The Dow Jones Industrial Average fell 42.47 points to 13,944.05. The Nasdaq Composite Index dropped 3.35 points to 3,165.13 and the S&P 500 Stock Index was down 2.73 points to 1,509.39.
The Department of Labor reported initial claims for jobless benefits declined by 5,000 in the past week to 366,000. And the productivity of U.S. companies declined by 2.0 percent in the last quarter of 2012, the biggest decline in two years.
Commodities followed stocks lower. Gold dropped $7.50 to $1,671.30 an ounce and oil slipped 79 cents to $95.86 a barrel.
Sprint Nextel Corp. (NYSE: S) fell 0.5 percent as the third-largest U.S. wireless carrier reported a drop in monthly contract subscribers. Akamai Technologies Inc. (Nasdaq: AKAM) tumbled 15 percent after its forecast missed estimates. Apple Inc. (Nasdaq: AAPL) rallied 3 percent as the iPhone maker said its management team and board of directors have been in “active” talks to return more cash to holders after David Einhorn urged the company to do so.
“We’ve moved so far so fast that the market’s just looking for any kind of sign to take something off the table,” Mark Freeman, who oversees about $14.1 billion as chief investment officer at Westwood Holdings Group Inc. (NYSE: WHG) in Dallas, said in a phone interview. “The market really needs a positive catalyst to take it higher.”
The S&P 500 has rallied 5.8 percent in 2013 as U.S. lawmakers reached a budget compromise and companies reported better-than-estimated earnings. The benchmark equity gauge is about 3.6 percent below its record high reached in October 2007. It has more than doubled since bottoming in March 2009 as the Federal Reserve conducted three rounds of bond-buying to lower interest rates and boost economic growth.
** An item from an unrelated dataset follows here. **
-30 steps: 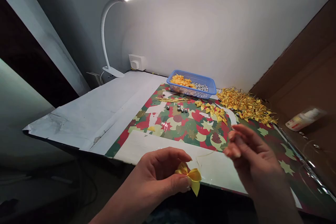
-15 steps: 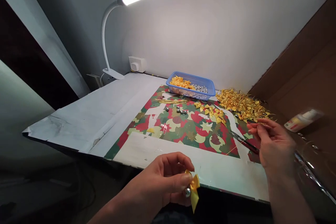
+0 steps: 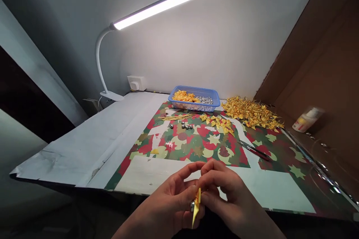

Stocks worldwide fell after European Central Bank President Mario Draghi signaled policy makers are concerned the euro’s advance could damp inflation and hamper an economic recovery.
“The exchange rate is not a policy target, but it is important for growth and price stability,” Draghi said at a press conference in Frankfurt Thursday after the ECB kept its benchmark rate at a record low of 0.75 percent. “We want to see if the appreciation is sustained, and if it alters our assessment of the risks to price stability.”
Teradata Corp. (NYSE: TDC) tumbled 7.1 percent to $61.82. The data- storage software company forecast profit this year will be between $3.05 and $3.20 a share, compared with analysts’ average estimate of $3.15.
News Corp. (Nasdaq: NWSA) slipped 2.3 percent to $27.56 after cutting its profit outlook because of declining ratings for shows such as “American Idol” and “X Factor.” The media company said operating income will grow by a “mid-to high-single-digit” percentage for the fiscal year ending in June, down from an earlier forecast of growth that could exceed 10 percent.
Prudential Financial Inc. (NYSE: PRU) dropped 2.8 percent to $56.90 after posting a fourth-quarter loss on costs tied to fluctuation of currencies including the yen, which tumbled versus the dollar in the fourth quarter.
Yelp Inc. (NYSE: YELP) lost 4.6 percent to $21.35. The website reported a wider fourth- quarter loss than analysts estimated as it boosted spending on expansion into new markets.
Retailers fell even after reporting monthly same-store sales gains. Gap Inc. (NYSE: GPS) lost 3 percent to $32.23. The apparel chain boosted sales 8 percent last month, double the average estimate of 4 percent. Limited Brands Inc. (NYSE: LTD) erased 3.3 percent to $45.68 even after posting a 9 percent gain in same- store sales, or almost three times the average projection.